Станислав промолчал, уязвленный до глубины души, и оба, больше не разговаривая, вместе вошли в аудиторию. Профессора еще не было, и Базилевич с победоносным видом стал направо и налево пожимать руки приветствовавшим его товарищам. Затем, как бы что-то вспомнив, повернулся к Шарскому.

— Послушай-ка, — сказал он, — ты все еще что-то там сочиняешь? Так вот, есть случай твоим сочинениям найти применение, — прибавил он, улыбаясь этой жалкой рифме. — Мой друг, учитель Ипполит, издает Альманах — он человек порядочный, приглашает участвовать всех, даже самых молодых, всех без исключения. Вот тебе поле деятельности. Принеси мне свою писанину, я посмотрю… И возможно… что-то удастся поместить.

Хотя приглашение было высказано в не слишком лестной форме, Шарский был от души рад и благодарен за внимание и целый час размышлял, что бы такое послать в Альманах. Но когда дело дошло до отбора, все показалось ему настолько слабым сравнительно с тем, что, по его мнению, он мог бы написать! Каждая вещь виделась ему недостойной печати и читателей, и в конце концов, придя в отчаяние, он почувствовал, что не в силах явиться с незрелой работой. Так хотелось выступить рядом с другими, хотелось знать, что о нем скажут, какое впечатление он произведет и произведет ли, но страх разбирал при мысли, что каждый будет судить о прочитанном, а не о том, что было в его душе, когда он писал. В таких терзаниях и тревогах он воротился в свою каморку, а когда настало время урока, с глубоким вздохом сбежал по лестнице вниз, в хозяйские покои.

В гостиной он застал супругу купца, она сидела на кушетке, задумчиво подперев рукою подбородок. Сам Давид тоже был здесь — в шлафроке, домашних туфлях, с сигарой во рту прохаживался взад-вперед. Оба они едва кивнули студенту, и мать сразу же встала и пошла звать дочку. Станислав тем временем раскладывал книги, готовил бумагу, с тревогой думая об ученице и о том, как будет ее учить. Услышав в дверях шелест платья, он поднял голову, глянул и остолбенел от изумления.

Такой дивной красоты ему еще в жизни не довелось видеть.
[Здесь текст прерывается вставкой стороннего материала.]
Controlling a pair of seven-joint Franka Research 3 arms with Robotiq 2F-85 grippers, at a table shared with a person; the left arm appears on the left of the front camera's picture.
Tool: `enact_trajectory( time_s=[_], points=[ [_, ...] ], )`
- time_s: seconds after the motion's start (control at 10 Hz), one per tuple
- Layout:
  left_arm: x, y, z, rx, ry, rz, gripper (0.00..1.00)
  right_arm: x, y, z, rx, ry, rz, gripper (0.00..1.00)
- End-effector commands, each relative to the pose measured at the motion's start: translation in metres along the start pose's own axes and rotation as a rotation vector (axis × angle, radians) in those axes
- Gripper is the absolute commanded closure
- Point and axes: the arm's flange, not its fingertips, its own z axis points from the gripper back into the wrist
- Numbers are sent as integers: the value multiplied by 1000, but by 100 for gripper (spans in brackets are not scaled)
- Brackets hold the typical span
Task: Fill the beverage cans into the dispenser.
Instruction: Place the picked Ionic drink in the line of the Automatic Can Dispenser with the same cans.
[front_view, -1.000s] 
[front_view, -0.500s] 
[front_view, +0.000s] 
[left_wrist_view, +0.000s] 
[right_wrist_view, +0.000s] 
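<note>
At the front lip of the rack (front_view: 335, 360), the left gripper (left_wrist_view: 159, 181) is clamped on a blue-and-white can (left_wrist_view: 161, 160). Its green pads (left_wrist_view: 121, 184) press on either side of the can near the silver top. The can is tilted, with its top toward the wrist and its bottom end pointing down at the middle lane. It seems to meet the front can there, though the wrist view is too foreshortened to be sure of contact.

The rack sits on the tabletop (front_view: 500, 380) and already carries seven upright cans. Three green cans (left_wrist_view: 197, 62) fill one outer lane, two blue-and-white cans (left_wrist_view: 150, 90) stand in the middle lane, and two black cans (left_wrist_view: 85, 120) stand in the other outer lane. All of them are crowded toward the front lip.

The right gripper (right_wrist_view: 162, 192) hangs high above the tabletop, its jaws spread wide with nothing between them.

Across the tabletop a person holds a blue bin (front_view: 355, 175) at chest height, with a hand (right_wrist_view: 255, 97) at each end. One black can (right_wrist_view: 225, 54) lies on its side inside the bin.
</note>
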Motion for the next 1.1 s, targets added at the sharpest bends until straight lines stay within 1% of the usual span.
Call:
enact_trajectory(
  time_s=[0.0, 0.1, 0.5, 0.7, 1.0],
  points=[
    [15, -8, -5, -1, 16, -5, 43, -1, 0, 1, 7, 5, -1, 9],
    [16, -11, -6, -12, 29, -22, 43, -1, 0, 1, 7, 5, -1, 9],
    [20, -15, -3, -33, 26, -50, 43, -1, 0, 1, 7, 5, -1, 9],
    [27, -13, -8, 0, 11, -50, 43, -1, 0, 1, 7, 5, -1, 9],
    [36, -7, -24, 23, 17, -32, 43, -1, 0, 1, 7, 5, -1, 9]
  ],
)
Сара вошла величавой, спокойной походкой, она не краснела, не трусила, но смело глядела своими черными, пронзительными глазами на юношу, который почувствовал, что они проникают в самую его душу. Одета девушка была довольно изящно, и ничто в ее наряде не выдавало еврейку. Две толстые иссиня-черные косы лежали на ее плечах, делая ее еще более прелестной. Она поздоровалась с учителем и, когда он, начиная урок, заговорил, вперила в него такие быстрые, живые глаза, что он сразу позабыл о своих опасениях, — он видел, что перед ним существо незаурядное, не обычное дитя гонимого и униженного племени, но счастливо избранный судьбою цветок, в котором соединились все краски, все очарованье минувших веков и исчезнувшей жизни.
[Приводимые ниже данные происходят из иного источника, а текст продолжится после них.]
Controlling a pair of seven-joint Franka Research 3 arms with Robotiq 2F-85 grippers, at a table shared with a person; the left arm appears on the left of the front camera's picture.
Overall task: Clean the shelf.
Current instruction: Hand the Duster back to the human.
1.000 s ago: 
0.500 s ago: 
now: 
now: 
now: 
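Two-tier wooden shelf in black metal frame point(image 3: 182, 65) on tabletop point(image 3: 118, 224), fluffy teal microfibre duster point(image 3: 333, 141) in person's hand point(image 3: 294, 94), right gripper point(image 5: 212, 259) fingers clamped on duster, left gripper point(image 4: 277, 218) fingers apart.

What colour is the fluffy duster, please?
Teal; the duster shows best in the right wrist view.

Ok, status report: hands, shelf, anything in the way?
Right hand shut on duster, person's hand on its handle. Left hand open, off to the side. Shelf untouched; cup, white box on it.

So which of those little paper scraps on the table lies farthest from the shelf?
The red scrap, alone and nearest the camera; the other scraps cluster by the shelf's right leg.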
Сара слушала так, что каждое его слово отражалось в ее глазах, и он видел, что оно понято и усвоено; она не робела, не конфузилась своего невежества, в простоте души смело отвечая на вопросы языком слегка неправильным, по полным чарующих звуков и мелодичным, как песня. Ведь в речи каждого человека таится напев, и опытное ухо может распознать и тон его и музыкальность души, из которой он льется. В минуты сильного волнения еще отчетливей слышится сквозь звучанье речи скрывающаяся в ней песня; в час печали, в крике отчаяния, в стоне горя так и рвется из груди наружу эта музыка души, слабое отражение коей являет вседневная наша речь. У простого народа, в общине, всякое более сильное чувство превращает речь в песню, какую мы слышим на похоронах (причитания), смешанную с плачем, на свадьбах и пирушках, где каждый возглас имеет песенную интонацию. Звучание голоса, подобно всякому наружному проявлению, исполнено смысла, и у человека, себя не сдерживающего, не владеющего собою и не разыгрывающего нарочито комедию жизни, оно открывает глубину души, как черты лица, как телодвижения, как все, в чем проявляется суть нашего естества.
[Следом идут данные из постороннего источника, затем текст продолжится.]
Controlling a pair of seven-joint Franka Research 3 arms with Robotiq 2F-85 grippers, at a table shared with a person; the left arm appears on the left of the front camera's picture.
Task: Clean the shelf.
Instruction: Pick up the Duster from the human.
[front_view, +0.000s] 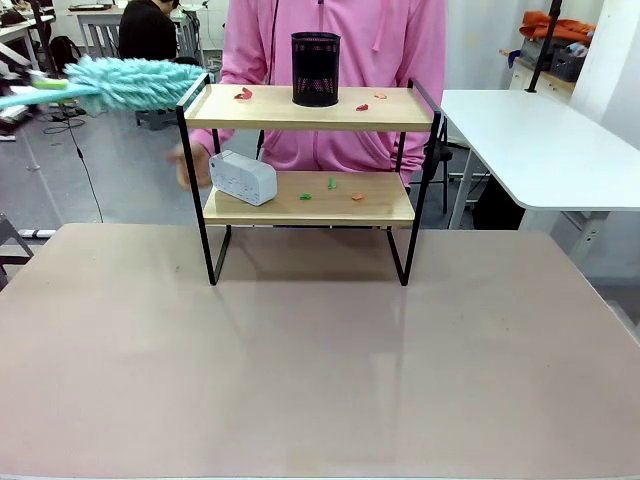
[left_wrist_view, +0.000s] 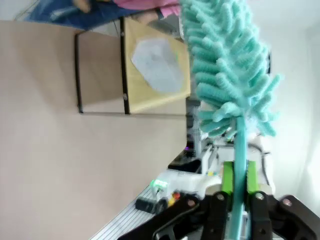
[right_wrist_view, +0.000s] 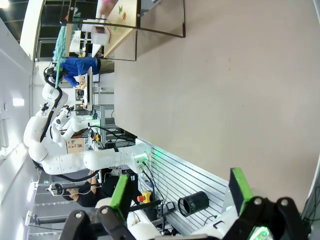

Станислав, вероятно, не подвергал анализу этот голос, ласкавший его слух, но сердцем почувствовал его и был удивлен, что голос этот пробудил в нем неожиданную симпатию.

Час пролетел, как одна минута, учитель удалился в свою каморку и тут осознал, что бог весть откуда слетело к нему воспоминание об Аделе. Так прикосновение к одной струне заставляет звучать другие… Проведенные с нею в Мручинцах дни живее, чем обычно, предстали перед ним — беседы, мечты, клятвы, надежды… Он достал из-за пазухи засохший цветок незабудки и тихо у него спросил:

— Где твой братец? Согревает ли его еще биение ее сердца? Или уже лежит он позабытый?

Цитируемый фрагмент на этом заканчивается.